Each County, Prosecutor, Judge and case is unique so sentencing may vary from case to case. The advantage of a reckless driving reduction is it does not have the level of mandatory enhanced punishment for a second offense that a DUI carries. It also can save your license if you prevail at the administrative review hearing or are not suspended administratively such as in a DUI based on urine results. A reckless driving will raise your insurance but not as much as a DUI conviction. If a case has substantial issues it may be reduced to a dry reckless. If reduced to dry reckless and adjudication is withheld points will not be assessed on your license and the fines and court cost might be reduced as low as $300-$400 depending on the jurisdiction.
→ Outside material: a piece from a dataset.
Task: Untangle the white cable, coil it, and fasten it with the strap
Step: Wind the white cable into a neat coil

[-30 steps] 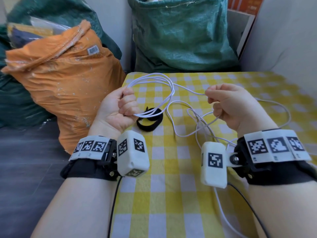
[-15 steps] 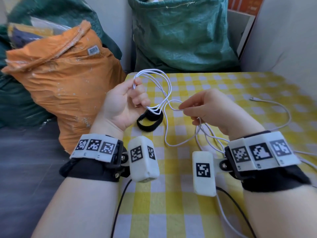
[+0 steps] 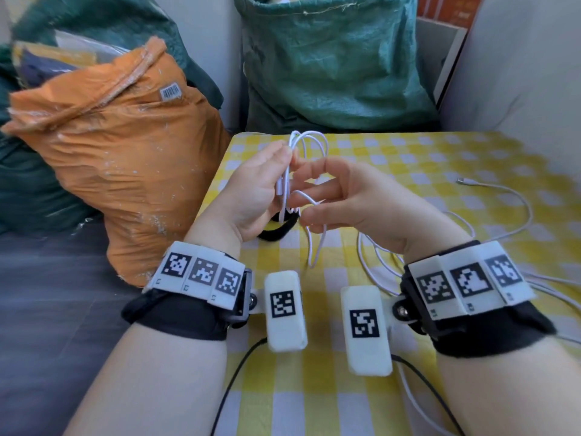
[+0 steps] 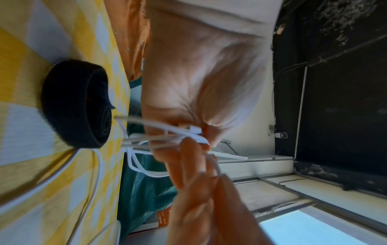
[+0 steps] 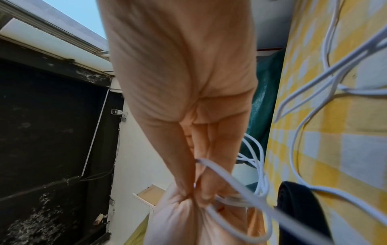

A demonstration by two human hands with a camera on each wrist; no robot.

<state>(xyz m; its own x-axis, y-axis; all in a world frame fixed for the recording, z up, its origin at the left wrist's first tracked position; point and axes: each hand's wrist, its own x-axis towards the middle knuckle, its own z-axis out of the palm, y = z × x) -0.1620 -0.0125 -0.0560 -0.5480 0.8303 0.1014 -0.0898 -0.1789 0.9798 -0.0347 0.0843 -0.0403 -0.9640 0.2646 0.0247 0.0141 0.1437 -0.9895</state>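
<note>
Above the table's far left corner, my left hand (image 3: 267,187) grips a bunch of white cable (image 3: 309,141) loops, held upright, thumb pressing them against the fingers. The left wrist view shows a connector (image 4: 194,129) under that thumb. My right hand (image 3: 320,190) meets the left one and pinches a strand of the cable (image 5: 228,177) against the bunch. The rest of the cable (image 3: 515,202) trails loose over the table to the right, its free plug (image 3: 462,180) lying flat. The black strap (image 3: 276,232), rolled into a ring, lies on the cloth just below both hands and also shows as the strap (image 4: 77,104) in the left wrist view.
The table (image 3: 408,152) wears a yellow-and-white checked cloth. An orange sack (image 3: 125,158) stands against its left edge and a green sack (image 3: 330,64) behind its far edge. A pale wall or cushion (image 3: 518,89) closes the right side. Black camera leads (image 3: 239,372) hang from both wrists.
My right hand has moved left, carrying a strand up to the left hand. The left hand has turned the loops from lying wide to standing upright. Less cable lies slack mid-table.
</note>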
Another benefit of a reckless driving reduction is the impact it will have on insurance. In Florida the FR-44 has been required since February 2008. The FL FR-44 has higher limits in the amount of 100,000/300,000/50,000. A driver must have these new required Liability limits (instead of the previously lower limits of 10/20/10) in place on the offense date of the alcohol related offense to not owe a reinstatement fee but will still need to provide the state with an FR-44. If they did not have the required limits a driver who had their license reinstated prior to February 2, 2008, only paid a $15 reinstatement fee. The reinstatement fee is now $150, $250, or $500 dollars. The increased insurance coverage results in increased insurance cost. With a DUI you will not only have high risk insurance but you will also have to carry a high policy limit. High policy limits and high risk amount to dramatic increases in cost. A reckless driving is not good for insurance cost but it will not require you to obtain FR-44 insurance.